What to do: The answer must be the full listing, retyped exactly.

━━━━━ Available data

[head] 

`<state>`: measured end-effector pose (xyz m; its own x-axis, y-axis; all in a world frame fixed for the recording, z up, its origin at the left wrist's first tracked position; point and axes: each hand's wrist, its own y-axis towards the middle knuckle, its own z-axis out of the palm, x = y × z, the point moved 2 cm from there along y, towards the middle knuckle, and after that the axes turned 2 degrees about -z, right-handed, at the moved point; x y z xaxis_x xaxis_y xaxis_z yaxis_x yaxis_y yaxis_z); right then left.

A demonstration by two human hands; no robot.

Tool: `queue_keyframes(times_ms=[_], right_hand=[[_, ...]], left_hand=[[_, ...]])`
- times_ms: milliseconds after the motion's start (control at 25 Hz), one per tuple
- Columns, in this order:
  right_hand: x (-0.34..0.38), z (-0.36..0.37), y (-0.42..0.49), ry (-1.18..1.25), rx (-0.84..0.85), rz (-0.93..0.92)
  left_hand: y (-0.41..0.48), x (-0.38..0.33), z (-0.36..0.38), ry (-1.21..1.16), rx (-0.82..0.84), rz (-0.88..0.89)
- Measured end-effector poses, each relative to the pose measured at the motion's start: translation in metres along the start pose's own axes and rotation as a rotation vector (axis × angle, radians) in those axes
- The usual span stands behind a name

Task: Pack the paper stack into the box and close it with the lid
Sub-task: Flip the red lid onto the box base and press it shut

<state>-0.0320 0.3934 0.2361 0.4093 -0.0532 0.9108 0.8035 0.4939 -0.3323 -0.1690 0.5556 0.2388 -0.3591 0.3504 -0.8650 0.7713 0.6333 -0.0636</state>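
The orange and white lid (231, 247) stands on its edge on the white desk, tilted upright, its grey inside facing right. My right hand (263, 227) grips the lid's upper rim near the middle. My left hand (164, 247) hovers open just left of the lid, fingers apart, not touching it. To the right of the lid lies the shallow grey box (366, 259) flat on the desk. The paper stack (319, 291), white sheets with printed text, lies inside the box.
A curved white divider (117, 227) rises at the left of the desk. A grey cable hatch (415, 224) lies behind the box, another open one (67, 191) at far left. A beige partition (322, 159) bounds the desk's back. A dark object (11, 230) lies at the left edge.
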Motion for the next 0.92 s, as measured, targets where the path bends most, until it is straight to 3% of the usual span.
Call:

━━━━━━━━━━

Completed task:
[head] 

`<state>`: measured end-effector pose (xyz m; its own x-axis, y-axis; all in a world frame fixed for the recording, z up, its origin at the left wrist's first tracked position; point and axes: each hand's wrist, its own y-axis towards the middle knuckle, its own z-axis out of the palm, x = y × z, the point moved 2 cm from there along y, towards the middle knuckle, and after that the axes turned 2 degrees about -z, right-handed, at the moved point; x y z xaxis_x xaxis_y xaxis_z yaxis_x yaxis_y yaxis_z); right then left.

A demonstration by two human hands; no robot.

Tool: `queue_keyframes(times_ms=[_], right_hand=[[_, ...]], left_hand=[[_, ...]])`
- times_ms: milliseconds after the motion's start (control at 25 Hz), one per tuple
- Columns, in this order:
  right_hand: x (-0.34..0.38), z (-0.36..0.37), y (-0.42..0.49), ry (-1.18..1.25), rx (-0.84..0.85), rz (-0.93..0.92)
  left_hand: y (-0.41..0.48), x (-0.38..0.33), z (-0.36..0.38), ry (-1.21..1.16), rx (-0.82..0.84), rz (-0.88..0.89)
- Measured end-effector poses, each relative to the pose measured at the motion's start: translation in metres along the start pose's own axes and rotation as a rotation vector (axis × angle, radians) in those axes
- The usual span stands behind a name

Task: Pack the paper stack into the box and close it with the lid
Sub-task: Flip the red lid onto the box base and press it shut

<state>-0.0320 0.3934 0.2361 0.4093 -0.0532 0.9108 0.8035 0.4939 -0.3323 -0.1690 0.5556 0.2388 -0.3591 0.3504 -0.8650 0.7713 0.6333 -0.0636</state>
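The orange and white lid (231, 247) stands on its edge on the white desk, tilted upright, its grey inside facing right. My right hand (263, 227) grips the lid's upper rim near the middle. My left hand (164, 247) hovers open just left of the lid, fingers apart, not touching it. To the right of the lid lies the shallow grey box (366, 259) flat on the desk. The paper stack (319, 291), white sheets with printed text, lies inside the box.
A curved white divider (117, 227) rises at the left of the desk. A grey cable hatch (415, 224) lies behind the box, another open one (67, 191) at far left. A beige partition (322, 159) bounds the desk's back. A dark object (11, 230) lies at the left edge.
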Motion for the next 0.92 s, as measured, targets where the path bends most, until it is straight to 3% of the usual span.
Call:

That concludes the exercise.